- DIRECTIONS FOR THIS TASK -
Nothing but the lines from the first line of the entries through the line with "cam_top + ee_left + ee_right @" should appear in the answer, transcribed exactly and free of pictures.
-------
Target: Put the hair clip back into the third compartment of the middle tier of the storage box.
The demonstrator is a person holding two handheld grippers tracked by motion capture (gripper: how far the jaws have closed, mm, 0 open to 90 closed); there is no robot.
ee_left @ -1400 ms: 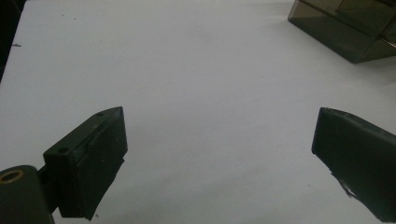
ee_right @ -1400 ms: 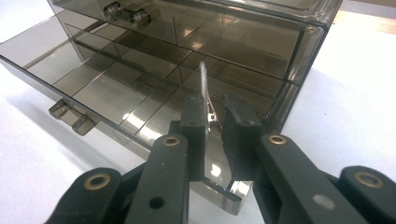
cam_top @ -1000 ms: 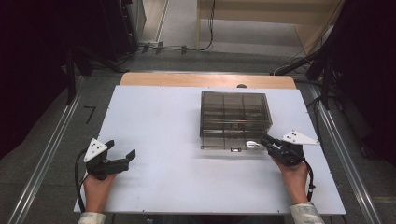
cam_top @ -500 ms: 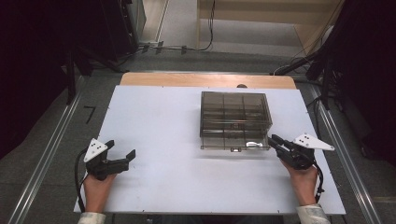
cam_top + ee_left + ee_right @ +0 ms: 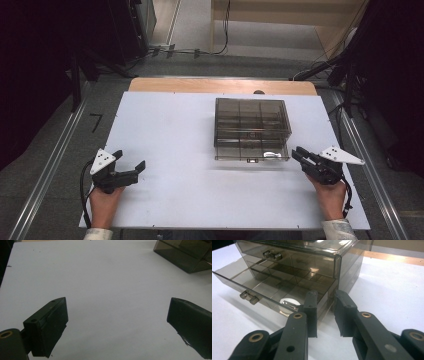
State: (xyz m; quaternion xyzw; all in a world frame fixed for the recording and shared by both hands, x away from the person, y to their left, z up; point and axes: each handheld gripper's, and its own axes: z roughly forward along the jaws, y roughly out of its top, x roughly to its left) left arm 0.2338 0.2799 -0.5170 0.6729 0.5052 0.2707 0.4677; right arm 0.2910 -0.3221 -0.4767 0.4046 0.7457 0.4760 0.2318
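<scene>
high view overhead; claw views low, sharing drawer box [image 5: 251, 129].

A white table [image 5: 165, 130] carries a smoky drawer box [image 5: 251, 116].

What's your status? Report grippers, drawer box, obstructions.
Left gripper wide open, empty, off to the side. Right gripper barely open, empty, at drawer box corner. Bottom drawer out, white round piece inside. Nothing in the way.

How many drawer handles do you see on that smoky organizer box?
2. The upper handle is on the closed top drawer; the lower handle is on the pulled-out bottom drawer. More may be hidden.
</scene>
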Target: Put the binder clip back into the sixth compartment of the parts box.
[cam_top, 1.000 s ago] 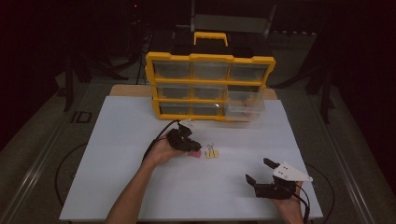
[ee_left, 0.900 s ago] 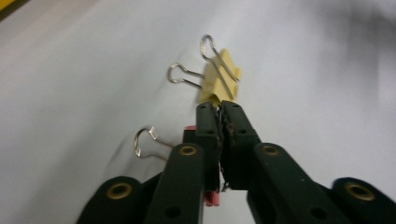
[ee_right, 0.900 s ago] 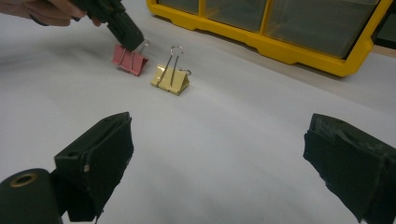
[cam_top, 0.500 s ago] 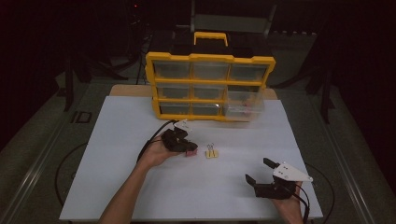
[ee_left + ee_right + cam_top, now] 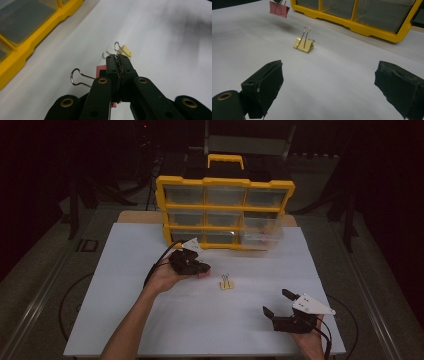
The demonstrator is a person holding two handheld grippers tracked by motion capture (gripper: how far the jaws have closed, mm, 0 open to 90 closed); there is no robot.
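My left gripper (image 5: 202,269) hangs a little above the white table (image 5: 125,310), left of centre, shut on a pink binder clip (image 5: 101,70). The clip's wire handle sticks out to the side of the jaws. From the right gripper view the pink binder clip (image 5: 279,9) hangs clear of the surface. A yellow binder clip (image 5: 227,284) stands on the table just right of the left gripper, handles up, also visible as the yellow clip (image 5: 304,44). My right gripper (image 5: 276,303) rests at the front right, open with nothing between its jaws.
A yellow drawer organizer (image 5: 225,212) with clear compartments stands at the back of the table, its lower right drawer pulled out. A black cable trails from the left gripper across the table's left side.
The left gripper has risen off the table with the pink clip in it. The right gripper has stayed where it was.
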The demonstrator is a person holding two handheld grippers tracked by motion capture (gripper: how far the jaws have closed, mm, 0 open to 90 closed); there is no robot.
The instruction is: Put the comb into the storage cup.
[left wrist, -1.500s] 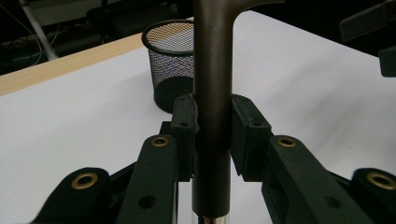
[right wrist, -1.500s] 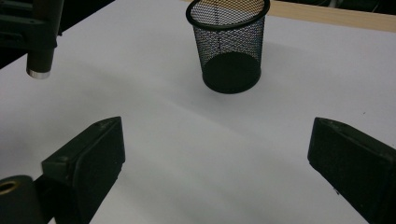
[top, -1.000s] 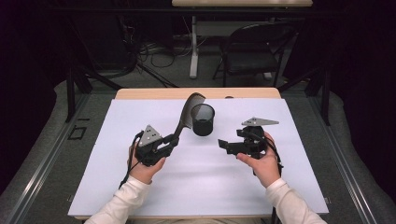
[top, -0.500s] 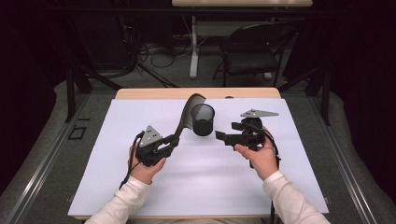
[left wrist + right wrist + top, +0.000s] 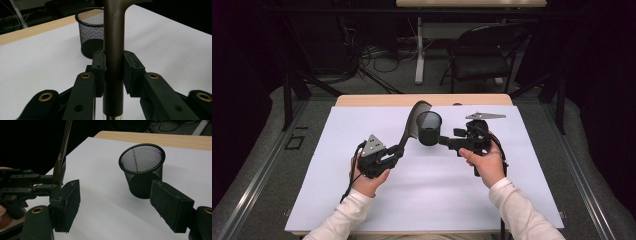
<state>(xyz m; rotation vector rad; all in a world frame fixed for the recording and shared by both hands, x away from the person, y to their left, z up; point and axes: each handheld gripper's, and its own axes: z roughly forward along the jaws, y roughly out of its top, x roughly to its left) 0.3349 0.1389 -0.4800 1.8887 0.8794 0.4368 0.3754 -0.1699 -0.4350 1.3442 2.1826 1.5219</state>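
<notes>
Closing in on the mesh cup [image 5: 429, 128], your right gripper [image 5: 446, 141] has fingers [image 5: 67, 202] apart and just narrowing, nothing pressed between them yet. Nudge its light wall off-centre and it could tip or skid across the white worktop [image 5: 422, 195]. Your left gripper [image 5: 394, 152] is clamped on the spatula [image 5: 413, 123], whose dark, matte handle rises steeply; its broad head hangs just beside the cup's rim and could knock it. The cup stands upright, black, empty, see-through.
</notes>
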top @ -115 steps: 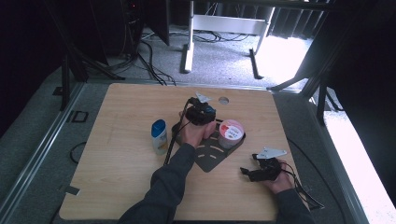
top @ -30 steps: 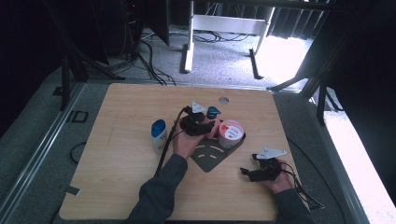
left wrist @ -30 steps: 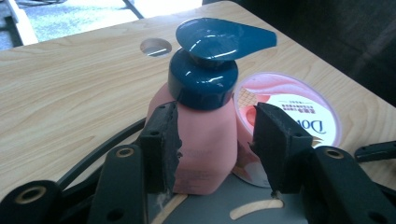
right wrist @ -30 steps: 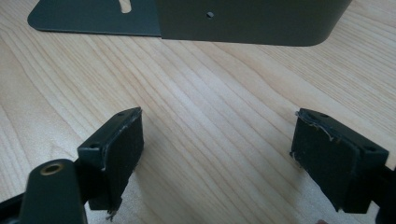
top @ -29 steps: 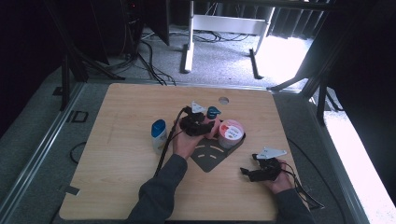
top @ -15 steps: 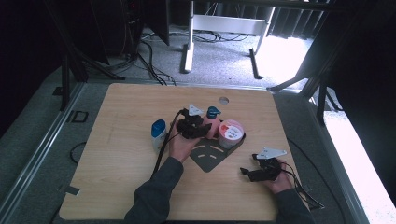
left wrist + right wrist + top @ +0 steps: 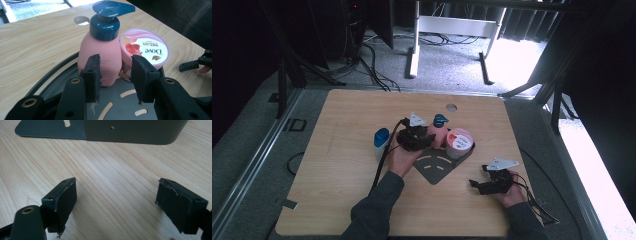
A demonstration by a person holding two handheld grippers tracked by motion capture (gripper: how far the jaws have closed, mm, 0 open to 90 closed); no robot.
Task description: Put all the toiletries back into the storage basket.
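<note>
Pale wood grain runs across the table (image 7: pixel 337 165), the largest surface here, and near its middle sits a dark grey corner rack (image 7: pixel 437 167) with slotted cut-outs in its floor and a low curved wall along the back. That wall explains the packing: the pink pump bottle (image 7: pixel 100 57) with the blue pump head stands upright against it, and the Dove tub (image 7: pixel 145 48) leans tilted right beside the bottle, touching it or nearly so, with its printed lid facing up and outward. A blue-capped white bottle (image 7: pixel 381 141) stands on the bare wood just left of the rack, apparently not yet stowed there.

The left gripper (image 7: pixel 115 77) is in front of the pump bottle, low over the rack floor and pointing level at the bottle's base. Its jaws have just been closing, yet in the left gripper view the pads sit ahead of the bottle with a gap between them and nothing pinched, so it reads as released, probably having set the bottle in place. The left forearm comes up from the bottom edge of the high view, with the hand wrapped around the gripper body.

The right gripper (image 7: pixel 117 202) rests on the wood near the table's right front, its jaws spread wide over bare grain, empty, and aimed toward the rack's side wall.
</note>
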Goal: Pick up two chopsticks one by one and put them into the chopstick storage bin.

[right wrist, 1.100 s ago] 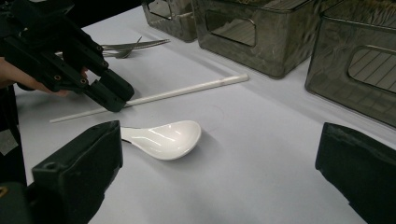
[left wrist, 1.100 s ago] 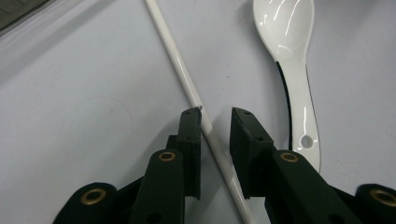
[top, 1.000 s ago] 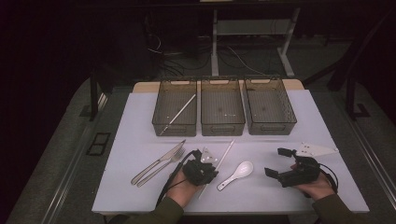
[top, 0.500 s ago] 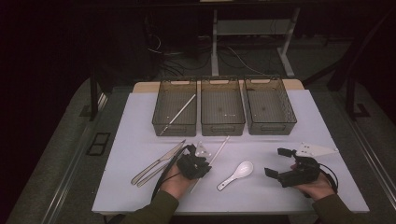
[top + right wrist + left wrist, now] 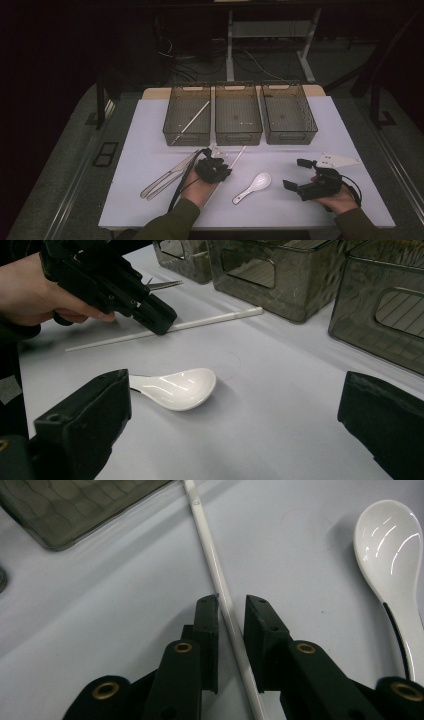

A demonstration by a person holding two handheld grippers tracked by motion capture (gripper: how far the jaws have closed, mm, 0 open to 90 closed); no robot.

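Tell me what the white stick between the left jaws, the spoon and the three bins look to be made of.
Stick: smooth glossy white, likely plastic or melamine; light glints along it. Spoon: glazed white, probably ceramic, maybe melamine; sharp bright reflections in the bowl. Bins: smoky translucent plastic with moulded handle cut-outs; their ribbed floors show through.

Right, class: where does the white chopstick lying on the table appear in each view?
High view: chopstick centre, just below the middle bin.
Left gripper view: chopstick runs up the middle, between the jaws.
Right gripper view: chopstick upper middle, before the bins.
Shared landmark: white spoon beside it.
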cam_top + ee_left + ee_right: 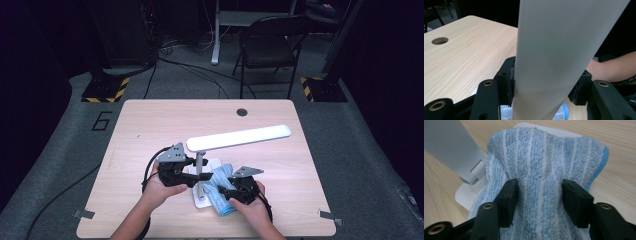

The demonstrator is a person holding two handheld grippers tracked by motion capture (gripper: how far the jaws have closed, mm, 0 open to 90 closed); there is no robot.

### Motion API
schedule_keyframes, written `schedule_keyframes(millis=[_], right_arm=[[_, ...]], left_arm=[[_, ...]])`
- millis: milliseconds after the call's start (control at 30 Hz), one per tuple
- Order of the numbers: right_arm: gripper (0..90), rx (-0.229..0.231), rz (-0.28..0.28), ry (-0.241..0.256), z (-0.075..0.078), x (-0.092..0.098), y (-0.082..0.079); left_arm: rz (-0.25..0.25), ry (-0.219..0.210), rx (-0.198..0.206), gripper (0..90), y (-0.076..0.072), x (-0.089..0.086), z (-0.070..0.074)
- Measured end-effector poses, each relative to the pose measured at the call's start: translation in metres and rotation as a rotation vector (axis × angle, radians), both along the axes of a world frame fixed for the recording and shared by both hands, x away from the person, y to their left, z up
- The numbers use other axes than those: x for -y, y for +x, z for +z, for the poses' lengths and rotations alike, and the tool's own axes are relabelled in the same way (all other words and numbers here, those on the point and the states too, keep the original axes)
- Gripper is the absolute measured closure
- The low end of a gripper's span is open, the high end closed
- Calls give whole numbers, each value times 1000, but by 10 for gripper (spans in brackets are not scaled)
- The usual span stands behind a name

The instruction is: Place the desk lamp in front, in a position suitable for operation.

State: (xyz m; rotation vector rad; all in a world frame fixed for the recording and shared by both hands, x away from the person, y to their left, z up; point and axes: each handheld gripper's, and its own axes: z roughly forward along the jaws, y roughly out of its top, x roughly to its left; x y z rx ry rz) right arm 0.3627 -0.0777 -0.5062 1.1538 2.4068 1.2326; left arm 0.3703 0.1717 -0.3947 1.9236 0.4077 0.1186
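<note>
A white desk lamp stands on the light wooden table point(150, 125), its long head point(240, 137) slanting to the right above its stem point(200, 167) and flat base point(212, 163). My left gripper point(199, 176) is shut on the stem; in the left gripper view the pale stem point(554, 45) rises between the jaws of the left gripper point(544, 85). A blue-and-white striped towel point(223, 176) lies over the base. My right gripper point(223, 191) is shut on a bunched fold of the towel point(541, 162), held by the right gripper point(539, 192) beside the base point(466, 195).
A round cable hole point(242, 112) sits near the table's far edge. Beyond the table stand a black folding chair point(270, 47) and two stands with yellow-black striped feet point(102, 92). Metal brackets point(83, 214) mark the front corners.
</note>
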Motion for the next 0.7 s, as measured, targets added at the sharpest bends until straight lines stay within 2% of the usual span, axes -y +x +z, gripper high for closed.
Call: schedule_keyframes(millis=[33, 167, 267, 367, 433, 467, 500, 567, 700], right_arm=[[415, 10, 1, -20, -2, -2, 0], [393, 39, -14, -33, -2, -6, -4], [372, 43, -21, -37, -1, -9, -7], [364, 75, -18, -32, 2, -11, -11], [357, 109, 7, -39, 5, -11, -13], [350, 101, 4, -37, 4, -14, -14], [346, 106, 29, -58, 3, -15, -12], [351, 96, 25, -74, -2, -18, -13], [408, 109, 28, -88, -4, -18, -12]], left_arm=[[3, 3, -1, 480, 0, 0, 0], [17, -3, -12, 476, -1, 1, 0], [20, -11, -19, 461, -1, 3, 1], [11, -14, -8, 428, -3, 3, 2], [16, -4, 3, 402, -4, 4, 2], [20, -4, 10, 406, -4, 5, 2], [31, 3, 15, 431, -5, 5, 2], [45, 9, 13, 495, -4, 3, 3], [52, 29, 32, 504, -7, 4, 3]])
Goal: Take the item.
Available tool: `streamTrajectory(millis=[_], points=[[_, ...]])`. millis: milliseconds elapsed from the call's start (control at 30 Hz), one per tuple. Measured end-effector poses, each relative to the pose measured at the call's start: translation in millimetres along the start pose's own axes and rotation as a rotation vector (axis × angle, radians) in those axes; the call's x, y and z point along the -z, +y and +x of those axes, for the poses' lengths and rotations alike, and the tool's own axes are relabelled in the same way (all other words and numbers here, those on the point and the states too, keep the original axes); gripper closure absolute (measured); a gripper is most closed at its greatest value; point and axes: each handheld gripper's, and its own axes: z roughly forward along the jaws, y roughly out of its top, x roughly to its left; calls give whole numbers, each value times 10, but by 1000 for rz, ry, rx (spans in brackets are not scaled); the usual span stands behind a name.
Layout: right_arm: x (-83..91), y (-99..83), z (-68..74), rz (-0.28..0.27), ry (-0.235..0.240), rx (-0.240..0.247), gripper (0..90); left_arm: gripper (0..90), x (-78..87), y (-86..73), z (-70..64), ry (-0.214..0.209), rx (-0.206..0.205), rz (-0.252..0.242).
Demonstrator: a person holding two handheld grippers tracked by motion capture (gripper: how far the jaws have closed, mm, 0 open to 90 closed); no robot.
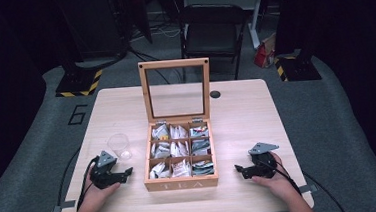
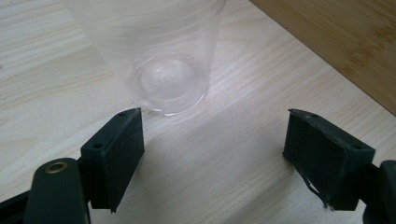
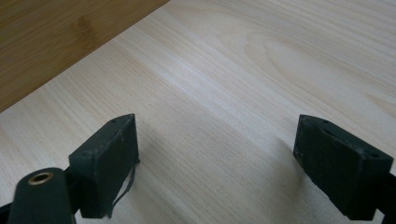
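A wooden tea box (image 1: 182, 181) stands open in the middle of the table, its glass lid (image 1: 175, 91) upright, its compartments packed with tea bags (image 1: 180, 148). A clear plastic cup (image 1: 119, 146) stands left of the box; in the left gripper view the cup (image 2: 161, 51) sits just beyond the jaws. My left gripper (image 1: 127, 173) rests open on the table below the cup, nothing between its jaws (image 2: 215, 154). My right gripper (image 1: 238, 170) lies open right of the box, its jaws wide over bare wood (image 3: 215, 163). The box wall (image 3: 56, 42) shows at upper left.
The light wooden table (image 1: 242, 117) has a small black disc (image 1: 215, 94) near its back edge. A black chair (image 1: 213, 31) stands behind the table. Cables trail off both front corners. The box wall (image 2: 345, 42) crosses the upper right of the left gripper view.
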Motion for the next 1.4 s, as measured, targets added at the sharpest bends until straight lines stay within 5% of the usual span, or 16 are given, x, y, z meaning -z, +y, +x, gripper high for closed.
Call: streamTrajectory(millis=[1233,1400], points=[[0,0,0,0,0,-1,133,233,34,18,5,2,31,23],[0,0,0,0,0,-1,133,239,81,54,-6,1,6,39]])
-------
- RESULT -
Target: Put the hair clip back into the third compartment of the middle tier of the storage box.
The demonstrator is a person holding two handheld grippers tracked by motion capture (gripper: how far the jaws have closed, mm, 0 open to 90 closed); there is no robot.
ee_left @ -1400 ms: 
ee_right @ -1400 ms: 
cam_top @ -1000 ms: 
cam_top @ -500 ms: 
cam_top + ee_left + ee_right @ +0 ms: 

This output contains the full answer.